**TRY IT:**
Go through the listing below and say how many lines include "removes". Give the number by itself.
- Opening Delimiter -
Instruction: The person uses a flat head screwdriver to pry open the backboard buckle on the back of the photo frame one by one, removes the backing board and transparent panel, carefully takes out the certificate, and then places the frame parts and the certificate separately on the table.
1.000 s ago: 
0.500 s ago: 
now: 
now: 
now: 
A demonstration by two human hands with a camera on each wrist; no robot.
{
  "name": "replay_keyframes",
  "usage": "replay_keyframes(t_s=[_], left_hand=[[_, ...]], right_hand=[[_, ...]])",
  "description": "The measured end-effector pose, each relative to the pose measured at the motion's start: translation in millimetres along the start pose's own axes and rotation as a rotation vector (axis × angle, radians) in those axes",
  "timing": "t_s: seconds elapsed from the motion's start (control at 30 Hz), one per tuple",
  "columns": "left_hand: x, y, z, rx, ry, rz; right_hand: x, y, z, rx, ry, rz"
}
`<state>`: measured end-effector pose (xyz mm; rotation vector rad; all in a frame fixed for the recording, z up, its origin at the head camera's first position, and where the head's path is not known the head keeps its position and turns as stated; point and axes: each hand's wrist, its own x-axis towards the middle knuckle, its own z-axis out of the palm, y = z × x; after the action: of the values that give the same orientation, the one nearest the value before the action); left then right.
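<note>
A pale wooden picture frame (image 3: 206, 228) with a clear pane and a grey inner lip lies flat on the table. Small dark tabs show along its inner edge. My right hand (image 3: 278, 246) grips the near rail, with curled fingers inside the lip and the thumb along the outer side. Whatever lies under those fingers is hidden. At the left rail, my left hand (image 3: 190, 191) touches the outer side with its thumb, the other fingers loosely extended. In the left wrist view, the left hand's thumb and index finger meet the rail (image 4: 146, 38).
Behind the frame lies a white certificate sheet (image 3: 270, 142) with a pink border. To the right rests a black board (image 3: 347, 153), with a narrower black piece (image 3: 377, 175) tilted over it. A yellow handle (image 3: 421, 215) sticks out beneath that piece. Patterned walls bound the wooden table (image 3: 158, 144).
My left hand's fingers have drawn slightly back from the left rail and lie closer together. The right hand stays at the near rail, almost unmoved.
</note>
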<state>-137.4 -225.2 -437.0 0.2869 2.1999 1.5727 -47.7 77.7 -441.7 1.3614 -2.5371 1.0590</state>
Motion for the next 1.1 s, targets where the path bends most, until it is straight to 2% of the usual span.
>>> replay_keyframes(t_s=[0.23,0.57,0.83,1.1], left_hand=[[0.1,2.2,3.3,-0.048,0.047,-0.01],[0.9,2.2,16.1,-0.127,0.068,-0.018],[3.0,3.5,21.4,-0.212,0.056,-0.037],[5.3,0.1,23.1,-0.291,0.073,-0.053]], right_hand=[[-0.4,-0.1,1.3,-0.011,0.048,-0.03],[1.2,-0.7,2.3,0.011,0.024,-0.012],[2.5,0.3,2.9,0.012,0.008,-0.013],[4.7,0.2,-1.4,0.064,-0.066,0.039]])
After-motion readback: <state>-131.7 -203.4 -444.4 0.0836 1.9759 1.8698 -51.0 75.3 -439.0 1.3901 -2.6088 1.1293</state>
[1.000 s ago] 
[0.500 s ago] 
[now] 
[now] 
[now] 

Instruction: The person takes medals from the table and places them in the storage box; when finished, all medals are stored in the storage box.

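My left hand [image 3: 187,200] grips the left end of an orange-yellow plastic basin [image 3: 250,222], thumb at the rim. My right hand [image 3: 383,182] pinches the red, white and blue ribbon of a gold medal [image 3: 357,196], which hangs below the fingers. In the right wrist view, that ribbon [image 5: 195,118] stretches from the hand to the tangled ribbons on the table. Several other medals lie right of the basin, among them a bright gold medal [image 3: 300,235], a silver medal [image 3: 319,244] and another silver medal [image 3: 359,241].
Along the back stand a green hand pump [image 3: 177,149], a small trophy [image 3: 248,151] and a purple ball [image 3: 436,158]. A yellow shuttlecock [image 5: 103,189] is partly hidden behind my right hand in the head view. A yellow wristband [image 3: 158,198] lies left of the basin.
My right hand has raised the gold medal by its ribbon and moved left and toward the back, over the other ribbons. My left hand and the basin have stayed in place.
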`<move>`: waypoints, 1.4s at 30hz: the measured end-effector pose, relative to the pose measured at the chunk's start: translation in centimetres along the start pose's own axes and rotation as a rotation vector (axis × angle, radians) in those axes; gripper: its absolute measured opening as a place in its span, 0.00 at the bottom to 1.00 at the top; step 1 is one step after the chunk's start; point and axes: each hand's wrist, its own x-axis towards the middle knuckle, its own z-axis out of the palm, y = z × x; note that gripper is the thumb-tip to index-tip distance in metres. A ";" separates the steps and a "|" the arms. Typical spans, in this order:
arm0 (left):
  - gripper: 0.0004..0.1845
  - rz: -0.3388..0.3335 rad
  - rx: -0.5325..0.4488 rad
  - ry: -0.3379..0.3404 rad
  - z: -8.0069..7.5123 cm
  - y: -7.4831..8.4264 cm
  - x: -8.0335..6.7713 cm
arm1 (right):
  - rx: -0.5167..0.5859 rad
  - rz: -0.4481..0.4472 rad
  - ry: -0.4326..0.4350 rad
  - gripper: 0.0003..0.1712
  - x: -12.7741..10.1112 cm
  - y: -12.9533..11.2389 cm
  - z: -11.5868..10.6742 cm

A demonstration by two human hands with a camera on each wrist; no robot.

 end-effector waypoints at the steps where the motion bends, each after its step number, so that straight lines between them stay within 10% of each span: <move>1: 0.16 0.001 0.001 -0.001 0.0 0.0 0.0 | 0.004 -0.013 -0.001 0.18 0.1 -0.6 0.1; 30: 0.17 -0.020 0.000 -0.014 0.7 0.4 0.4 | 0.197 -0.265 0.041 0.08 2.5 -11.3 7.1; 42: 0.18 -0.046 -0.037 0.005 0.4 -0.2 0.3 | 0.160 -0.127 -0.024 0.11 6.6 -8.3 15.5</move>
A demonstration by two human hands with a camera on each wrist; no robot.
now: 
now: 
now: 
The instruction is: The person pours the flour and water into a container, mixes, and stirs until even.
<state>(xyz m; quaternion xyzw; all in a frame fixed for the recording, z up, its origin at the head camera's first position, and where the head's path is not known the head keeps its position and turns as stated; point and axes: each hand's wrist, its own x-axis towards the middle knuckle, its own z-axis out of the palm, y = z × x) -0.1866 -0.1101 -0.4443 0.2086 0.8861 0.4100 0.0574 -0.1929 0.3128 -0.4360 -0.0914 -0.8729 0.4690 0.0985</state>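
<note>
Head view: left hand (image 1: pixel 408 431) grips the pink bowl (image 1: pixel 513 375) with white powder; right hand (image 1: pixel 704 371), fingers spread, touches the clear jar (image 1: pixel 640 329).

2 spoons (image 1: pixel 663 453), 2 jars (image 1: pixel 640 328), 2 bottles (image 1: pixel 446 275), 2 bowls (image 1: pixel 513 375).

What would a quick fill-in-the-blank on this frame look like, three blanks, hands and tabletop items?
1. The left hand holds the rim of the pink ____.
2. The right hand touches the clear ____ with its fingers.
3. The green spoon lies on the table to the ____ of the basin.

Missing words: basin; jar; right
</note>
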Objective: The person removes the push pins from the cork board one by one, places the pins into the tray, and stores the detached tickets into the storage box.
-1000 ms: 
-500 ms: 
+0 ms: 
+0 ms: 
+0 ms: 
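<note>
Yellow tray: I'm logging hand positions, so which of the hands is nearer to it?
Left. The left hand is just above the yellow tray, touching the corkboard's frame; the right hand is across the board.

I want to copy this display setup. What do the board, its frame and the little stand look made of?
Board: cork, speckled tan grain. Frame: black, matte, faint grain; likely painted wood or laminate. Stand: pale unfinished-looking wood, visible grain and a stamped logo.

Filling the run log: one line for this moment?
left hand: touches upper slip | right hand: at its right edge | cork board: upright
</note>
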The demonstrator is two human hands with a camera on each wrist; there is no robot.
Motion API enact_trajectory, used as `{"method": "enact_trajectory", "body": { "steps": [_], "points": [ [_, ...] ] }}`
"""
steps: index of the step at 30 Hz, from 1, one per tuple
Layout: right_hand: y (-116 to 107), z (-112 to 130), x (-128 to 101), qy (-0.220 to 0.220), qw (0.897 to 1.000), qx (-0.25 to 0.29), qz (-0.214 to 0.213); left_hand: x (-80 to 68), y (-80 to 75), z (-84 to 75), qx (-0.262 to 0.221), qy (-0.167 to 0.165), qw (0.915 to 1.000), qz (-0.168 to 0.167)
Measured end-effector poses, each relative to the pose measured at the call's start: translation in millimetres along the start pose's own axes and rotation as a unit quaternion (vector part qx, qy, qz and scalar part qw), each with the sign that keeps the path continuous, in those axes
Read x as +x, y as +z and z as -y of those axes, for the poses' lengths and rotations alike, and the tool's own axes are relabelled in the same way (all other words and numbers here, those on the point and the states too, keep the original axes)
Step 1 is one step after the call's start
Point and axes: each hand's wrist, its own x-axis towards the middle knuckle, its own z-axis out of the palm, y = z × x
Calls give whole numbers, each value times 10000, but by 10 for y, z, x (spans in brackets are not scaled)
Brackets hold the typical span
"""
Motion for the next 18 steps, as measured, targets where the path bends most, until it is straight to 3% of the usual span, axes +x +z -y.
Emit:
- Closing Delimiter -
**RESULT FOR THIS TASK:**
2